*** PROVIDED DATA Section Begins ***

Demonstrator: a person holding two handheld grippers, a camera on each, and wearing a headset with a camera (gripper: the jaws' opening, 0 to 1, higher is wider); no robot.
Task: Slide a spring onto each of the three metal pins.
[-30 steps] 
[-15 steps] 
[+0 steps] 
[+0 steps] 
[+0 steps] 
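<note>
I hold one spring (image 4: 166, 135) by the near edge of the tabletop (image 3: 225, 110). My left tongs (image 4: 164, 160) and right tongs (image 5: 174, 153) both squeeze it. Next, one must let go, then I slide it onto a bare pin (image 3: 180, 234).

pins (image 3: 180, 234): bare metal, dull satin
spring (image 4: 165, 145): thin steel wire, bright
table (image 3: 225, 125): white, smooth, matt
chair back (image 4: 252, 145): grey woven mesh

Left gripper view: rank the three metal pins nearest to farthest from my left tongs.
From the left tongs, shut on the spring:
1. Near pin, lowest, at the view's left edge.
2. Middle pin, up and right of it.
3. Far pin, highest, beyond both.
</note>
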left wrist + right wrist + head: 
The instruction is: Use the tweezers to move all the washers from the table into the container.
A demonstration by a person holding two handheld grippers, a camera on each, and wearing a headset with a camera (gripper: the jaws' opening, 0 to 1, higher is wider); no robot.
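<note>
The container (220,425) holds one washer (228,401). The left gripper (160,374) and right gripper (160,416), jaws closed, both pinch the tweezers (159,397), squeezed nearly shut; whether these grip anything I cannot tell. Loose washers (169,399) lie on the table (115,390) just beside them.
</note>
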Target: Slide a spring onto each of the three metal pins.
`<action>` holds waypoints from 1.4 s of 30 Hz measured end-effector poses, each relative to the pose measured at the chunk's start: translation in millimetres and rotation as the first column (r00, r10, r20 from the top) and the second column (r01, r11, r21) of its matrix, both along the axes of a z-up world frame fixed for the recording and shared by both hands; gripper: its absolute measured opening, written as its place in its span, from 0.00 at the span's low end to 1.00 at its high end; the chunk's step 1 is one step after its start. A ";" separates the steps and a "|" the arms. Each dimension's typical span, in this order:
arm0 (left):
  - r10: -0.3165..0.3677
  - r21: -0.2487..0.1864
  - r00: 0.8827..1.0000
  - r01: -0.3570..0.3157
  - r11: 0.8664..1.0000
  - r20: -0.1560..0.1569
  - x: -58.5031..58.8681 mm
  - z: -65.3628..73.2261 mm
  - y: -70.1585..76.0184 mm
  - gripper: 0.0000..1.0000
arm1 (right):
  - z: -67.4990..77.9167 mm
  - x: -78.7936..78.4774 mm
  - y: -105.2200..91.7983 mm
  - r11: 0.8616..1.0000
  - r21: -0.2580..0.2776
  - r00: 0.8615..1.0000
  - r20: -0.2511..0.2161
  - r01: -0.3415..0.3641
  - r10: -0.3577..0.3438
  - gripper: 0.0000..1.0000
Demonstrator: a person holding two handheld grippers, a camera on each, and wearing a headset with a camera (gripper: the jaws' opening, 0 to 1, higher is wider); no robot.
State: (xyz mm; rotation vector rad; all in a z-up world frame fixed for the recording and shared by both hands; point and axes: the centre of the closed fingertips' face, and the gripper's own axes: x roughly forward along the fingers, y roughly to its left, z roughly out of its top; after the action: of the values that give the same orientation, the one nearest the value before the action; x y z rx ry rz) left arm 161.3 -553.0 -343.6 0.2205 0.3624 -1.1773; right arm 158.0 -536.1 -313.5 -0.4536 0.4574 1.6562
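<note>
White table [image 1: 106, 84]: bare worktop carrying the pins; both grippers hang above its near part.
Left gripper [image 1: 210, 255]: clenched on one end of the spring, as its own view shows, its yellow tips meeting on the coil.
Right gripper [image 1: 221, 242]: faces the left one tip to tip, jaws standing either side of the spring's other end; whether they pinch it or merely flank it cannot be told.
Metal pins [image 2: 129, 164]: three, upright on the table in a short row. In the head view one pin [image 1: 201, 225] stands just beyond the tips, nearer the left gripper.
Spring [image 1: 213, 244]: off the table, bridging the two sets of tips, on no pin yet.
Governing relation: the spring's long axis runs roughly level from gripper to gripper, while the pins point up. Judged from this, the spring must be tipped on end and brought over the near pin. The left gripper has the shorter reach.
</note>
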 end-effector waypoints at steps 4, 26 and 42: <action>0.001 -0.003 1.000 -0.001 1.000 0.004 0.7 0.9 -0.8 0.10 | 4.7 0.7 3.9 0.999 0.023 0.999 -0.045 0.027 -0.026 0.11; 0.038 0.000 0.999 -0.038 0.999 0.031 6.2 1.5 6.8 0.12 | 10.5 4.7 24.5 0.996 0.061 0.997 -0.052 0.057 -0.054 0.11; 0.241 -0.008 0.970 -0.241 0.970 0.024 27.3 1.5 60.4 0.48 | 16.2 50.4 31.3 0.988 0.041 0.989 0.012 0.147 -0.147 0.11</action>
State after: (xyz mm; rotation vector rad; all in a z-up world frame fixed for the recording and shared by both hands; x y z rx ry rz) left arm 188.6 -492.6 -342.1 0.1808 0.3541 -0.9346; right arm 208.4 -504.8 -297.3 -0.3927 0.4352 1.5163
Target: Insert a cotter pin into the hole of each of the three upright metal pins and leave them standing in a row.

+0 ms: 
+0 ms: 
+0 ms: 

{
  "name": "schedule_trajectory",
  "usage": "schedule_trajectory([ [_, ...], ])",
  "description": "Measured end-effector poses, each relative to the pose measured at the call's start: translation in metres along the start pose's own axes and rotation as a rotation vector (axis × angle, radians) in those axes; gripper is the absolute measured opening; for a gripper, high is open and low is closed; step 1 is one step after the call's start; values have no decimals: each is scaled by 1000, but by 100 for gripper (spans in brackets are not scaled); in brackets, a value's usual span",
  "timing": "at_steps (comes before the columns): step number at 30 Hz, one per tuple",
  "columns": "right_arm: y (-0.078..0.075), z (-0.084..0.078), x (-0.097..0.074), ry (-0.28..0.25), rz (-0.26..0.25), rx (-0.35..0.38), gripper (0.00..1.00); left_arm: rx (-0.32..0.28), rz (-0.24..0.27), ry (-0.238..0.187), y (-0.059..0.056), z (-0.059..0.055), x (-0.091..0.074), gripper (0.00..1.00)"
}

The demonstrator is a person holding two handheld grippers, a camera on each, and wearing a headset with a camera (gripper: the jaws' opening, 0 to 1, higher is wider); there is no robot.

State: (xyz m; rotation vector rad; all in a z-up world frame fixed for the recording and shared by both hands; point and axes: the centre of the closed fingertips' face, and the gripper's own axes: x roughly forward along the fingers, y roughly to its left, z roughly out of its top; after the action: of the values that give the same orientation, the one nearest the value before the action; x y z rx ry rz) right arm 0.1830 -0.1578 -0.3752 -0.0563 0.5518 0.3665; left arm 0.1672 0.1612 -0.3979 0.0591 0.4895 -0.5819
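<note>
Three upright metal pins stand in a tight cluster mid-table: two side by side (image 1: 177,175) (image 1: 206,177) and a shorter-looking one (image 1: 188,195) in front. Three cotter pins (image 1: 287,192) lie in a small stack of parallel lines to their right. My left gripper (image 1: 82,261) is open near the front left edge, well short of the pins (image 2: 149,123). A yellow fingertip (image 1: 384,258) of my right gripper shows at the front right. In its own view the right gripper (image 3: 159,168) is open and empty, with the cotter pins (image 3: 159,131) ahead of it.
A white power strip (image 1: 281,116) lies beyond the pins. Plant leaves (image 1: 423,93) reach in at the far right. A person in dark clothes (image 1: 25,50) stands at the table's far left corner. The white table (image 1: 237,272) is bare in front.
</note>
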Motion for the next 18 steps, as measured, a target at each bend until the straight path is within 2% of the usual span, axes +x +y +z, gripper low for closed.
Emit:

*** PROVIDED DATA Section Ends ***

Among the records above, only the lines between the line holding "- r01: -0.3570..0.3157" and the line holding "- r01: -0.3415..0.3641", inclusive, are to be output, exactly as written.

  - r01: -0.3570..0.3157
  - r11: 0.8664..1.0000
  - r20: -0.1560..0.1569
  - x: -58.5031..58.8681 mm
  - z: -65.3628..73.2261 mm
  - y: -70.1585..76.0184 mm
  - gripper: 0.0000..1.0000
arm1 (right):
  - z: -67.4990..77.9167 mm
  - x: -78.7936..78.4774 mm
  - y: -105.2200..91.7983 mm
  - r11: 0.8616..1.0000
  - r21: -0.2580..0.2776
  - r00: 0.8615..1.0000
  - r20: -0.2511..0.2161
  - r01: -0.3415..0.3641

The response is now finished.